Depois, e ainda no que diz respeito a comportamentos, é preciso também calcular exatamente o impacto que determinado tipo de novas possibilidades, fruto da inovação tecnológica, têm para o ambiente.
“Isto do comércio eletrónico, por exemplo, está a gerar alguns problemas. É muito confortável clicar no botão e receber em casa uma encomenda. Ainda não existem dados 100% fiáveis, mas, por exemplo, mandas vir dez calças, ficas com duas e devolves as outras com retorno gratuito. O que é que isto significa?
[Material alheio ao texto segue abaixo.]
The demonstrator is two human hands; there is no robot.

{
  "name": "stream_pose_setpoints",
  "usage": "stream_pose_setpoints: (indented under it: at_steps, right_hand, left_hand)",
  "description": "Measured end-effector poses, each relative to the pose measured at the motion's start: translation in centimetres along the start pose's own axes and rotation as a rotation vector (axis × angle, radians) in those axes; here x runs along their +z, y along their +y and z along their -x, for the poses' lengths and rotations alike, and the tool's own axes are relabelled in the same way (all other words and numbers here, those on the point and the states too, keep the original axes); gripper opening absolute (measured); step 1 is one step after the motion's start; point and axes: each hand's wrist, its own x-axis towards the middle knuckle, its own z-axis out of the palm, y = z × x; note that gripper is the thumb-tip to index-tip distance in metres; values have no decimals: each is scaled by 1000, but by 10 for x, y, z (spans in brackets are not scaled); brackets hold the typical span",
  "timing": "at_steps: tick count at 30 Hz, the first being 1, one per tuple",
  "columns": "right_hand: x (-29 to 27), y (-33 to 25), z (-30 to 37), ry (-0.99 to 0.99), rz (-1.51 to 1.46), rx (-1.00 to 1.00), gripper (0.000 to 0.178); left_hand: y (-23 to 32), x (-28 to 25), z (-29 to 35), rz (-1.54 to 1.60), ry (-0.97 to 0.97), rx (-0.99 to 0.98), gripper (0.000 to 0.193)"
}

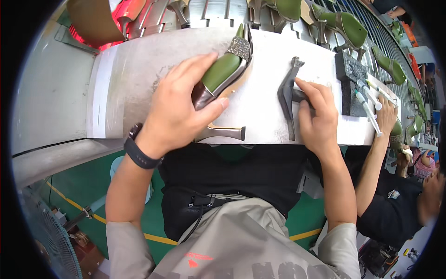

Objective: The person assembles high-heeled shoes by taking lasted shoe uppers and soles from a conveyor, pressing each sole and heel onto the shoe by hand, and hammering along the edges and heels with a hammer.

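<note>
My left hand (181, 100) is wrapped round a high-heeled shoe (204, 95) that lies on its side on the pale worktable (260, 60). A green last (223, 70) fills the shoe, and a glittery band (239, 48) crosses it near the pointed toe. The slim heel (227, 133) sticks out below my palm, toward the table's near edge. To the right, my right hand (320, 116) is closed on the handle of a dark shoemaker's hammer (288, 95). Its long curved head rests on or just above the tabletop, apart from the shoe. My fingers hide most of the handle.
A dark speckled block (350, 74) stands right of the hammer, with several syringes (369, 104) by it. A co-worker's hand (386, 115) reaches in there. Along the far side, a slatted conveyor (211, 11) carries shoes on green lasts (346, 28).
</note>
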Motion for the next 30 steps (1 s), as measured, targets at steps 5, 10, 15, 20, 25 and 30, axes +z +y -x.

Significa que este tipo de modelo vai colocar mais carrinhas a circular, que essas carrinhas têm menos mercadoria lá dentro, logo são precisas mais carrinhas para transportar a mesma quantidade, e depois ainda tens retornos em vazio ou com quantidades muito pequenas. São novas formas de organizar a economia, mas que também estão a ter um impacto na questão das emissões. E os custos destas emissões não estão a ser contabilizados por completo, mas se tivessem sido tomados em conta nesses modelos de negócio talvez eles nem sequer funcionassem desta forma. Mas também te digo, existem soluções, como a definição de pontos de recolha, por exemplo”.
Otimista, Francisco Furtado fala de uma mudança que acontece "paulatinamente".
“Toda a gente vai ter de fazer um compromisso e alterar em parte os seus comportamentos e o seu modelo negócio. O importante é que os vários agentes percebam que os outros estão também comprometidos e que algo está a ser feito, e que não se vai obrigar ninguém a ser o Santo Franciscano das Alterações Climáticas”, defende.
“As empresas precisam de ter incentivos à mudança e a população tem apoiar as medidas [implementadas por governos e instituições]. Um estudo recente mostra que para a Europa esta transição ecológica aumentaria o produto interno europeu e os empregos. A Europa é muito dependente dos combustíveis fosseis e se nós não dependêssemos dos combustíveis fósseis conseguíamos, por exemplo, que uma enorme quantidade de riqueza gerada cá ficasse na Europa. O problema é que o retorno não acontece no imediato — no imediato terás de fazer investimento e depois verás o retorno a médio-longo prazo. Há aqui margem de manobra para todos sairmos a ganhar, mas têm de estar todos estes agentes [governos, empresas e população] envolvidos na mudança.